The analysis also revealed that the exposome has a strong signal for COVID-19, not only by itself, but also by modulating other omics layers. The study specifically examined the global influence of dietary intake, medical conditions (cancer, diabetes, asthma, etc.), and sociodemographic as exposome characteristics. Thus, combined effects account for a substantial proportion of phenotypic variation, highlighting the contribution of exogenous actors to the pathophysiology of COVID-19. Observational studies also support this, and the analysis of individual exposures (regardless of overall environmental determinants) demonstrate a potential role for the progression of COVID-19 66,67,68. Collectively, the findings suggest that the exposome plays a crucial role in shaping disease phenotypes, and considering multiple molecular layers simultaneously can enhance our understanding of the mechanisms underlying COVID-19.

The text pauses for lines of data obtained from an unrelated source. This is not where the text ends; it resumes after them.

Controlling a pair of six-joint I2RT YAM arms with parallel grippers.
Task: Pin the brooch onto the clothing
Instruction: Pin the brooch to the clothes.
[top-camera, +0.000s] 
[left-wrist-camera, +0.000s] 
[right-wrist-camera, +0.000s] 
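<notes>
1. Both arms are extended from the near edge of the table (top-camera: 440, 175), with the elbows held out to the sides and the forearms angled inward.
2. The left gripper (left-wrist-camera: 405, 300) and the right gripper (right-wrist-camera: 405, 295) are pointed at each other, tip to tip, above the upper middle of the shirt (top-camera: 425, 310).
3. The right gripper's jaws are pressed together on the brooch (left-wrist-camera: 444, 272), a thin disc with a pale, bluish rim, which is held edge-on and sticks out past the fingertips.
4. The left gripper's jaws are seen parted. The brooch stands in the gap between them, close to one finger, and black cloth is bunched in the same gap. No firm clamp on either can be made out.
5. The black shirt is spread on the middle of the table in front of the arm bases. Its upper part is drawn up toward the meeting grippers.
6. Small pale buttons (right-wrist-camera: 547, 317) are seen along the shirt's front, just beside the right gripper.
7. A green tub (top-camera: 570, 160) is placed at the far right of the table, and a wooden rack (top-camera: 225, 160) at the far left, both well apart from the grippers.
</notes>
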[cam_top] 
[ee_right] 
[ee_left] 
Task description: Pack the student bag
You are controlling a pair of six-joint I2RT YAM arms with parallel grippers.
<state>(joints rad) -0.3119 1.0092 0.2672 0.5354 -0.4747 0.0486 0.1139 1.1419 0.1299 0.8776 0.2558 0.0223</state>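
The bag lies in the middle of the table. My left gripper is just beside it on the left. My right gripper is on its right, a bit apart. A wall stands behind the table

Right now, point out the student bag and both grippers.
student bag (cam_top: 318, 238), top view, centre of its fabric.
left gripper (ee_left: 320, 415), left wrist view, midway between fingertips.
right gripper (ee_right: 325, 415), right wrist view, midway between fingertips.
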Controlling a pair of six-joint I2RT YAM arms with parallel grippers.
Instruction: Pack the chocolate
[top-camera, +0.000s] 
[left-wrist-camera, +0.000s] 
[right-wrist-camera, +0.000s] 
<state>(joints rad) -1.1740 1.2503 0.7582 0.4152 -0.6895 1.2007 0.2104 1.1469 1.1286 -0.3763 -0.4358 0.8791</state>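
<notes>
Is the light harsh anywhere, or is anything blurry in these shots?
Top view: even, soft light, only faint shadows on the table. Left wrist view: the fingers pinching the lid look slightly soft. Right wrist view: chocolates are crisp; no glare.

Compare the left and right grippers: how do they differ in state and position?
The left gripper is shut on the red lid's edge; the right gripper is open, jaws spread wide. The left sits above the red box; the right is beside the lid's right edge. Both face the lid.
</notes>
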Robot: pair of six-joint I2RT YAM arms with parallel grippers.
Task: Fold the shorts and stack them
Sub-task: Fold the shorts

Through mediation analysis, study examined the significant role of exposomic factors in mediating the relationship between genomic, transcriptomic, and metabolomic influences on COVID-19 susceptibility69. The substantial mediation of genomic effects by exposomic factors underscores the importance of environmental and lifestyle factors in shaping genetic predispositions to COVID-1970. This finding emphasizes the complex interplay between genetic susceptibility and external influences, suggesting that interventions targeting environmental factors could potentially mitigate genetic risks associated with COVID-1971. Similarly, the significant mediation of metabolomic effects by exposomic factors further illustrates how environmental exposures can modify metabolic responses, reinforcing the crucial role of external factors in understanding COVID-19 susceptibility72. This highlights the need for a further analysis to explore how specific genetic and metabolic factors are mediated by environmental factors, aiding in the development of targeted strategies to avoid or modify external risk factors. Conversely, the relatively minor mediation of transcriptomic effects by exposomic factors suggests a more limited role of environmental factors in modulating transcriptomic pathways, particularly in coronary tissues. This finding indicates that while exposomic factors substantially influence genomic and metabolomic pathways, their impact on transcriptomic pathways may be less pronounced. It is possible that the transcriptomic response in specific tissues, such as the coronary artery, may be more directly regulated by intrinsic genetic and cellular mechanisms rather than external environmental factors. These results underscore the need for further research to elucidate the specific mechanisms through which exposomic factors influence transcriptomic responses and to explore potential tissue-specific interactions that may contribute to COVID-19 susceptibility. Overall, the results from the omics-exposome model and mediation analysis highlighted the critical role of the exposome in COVID-19.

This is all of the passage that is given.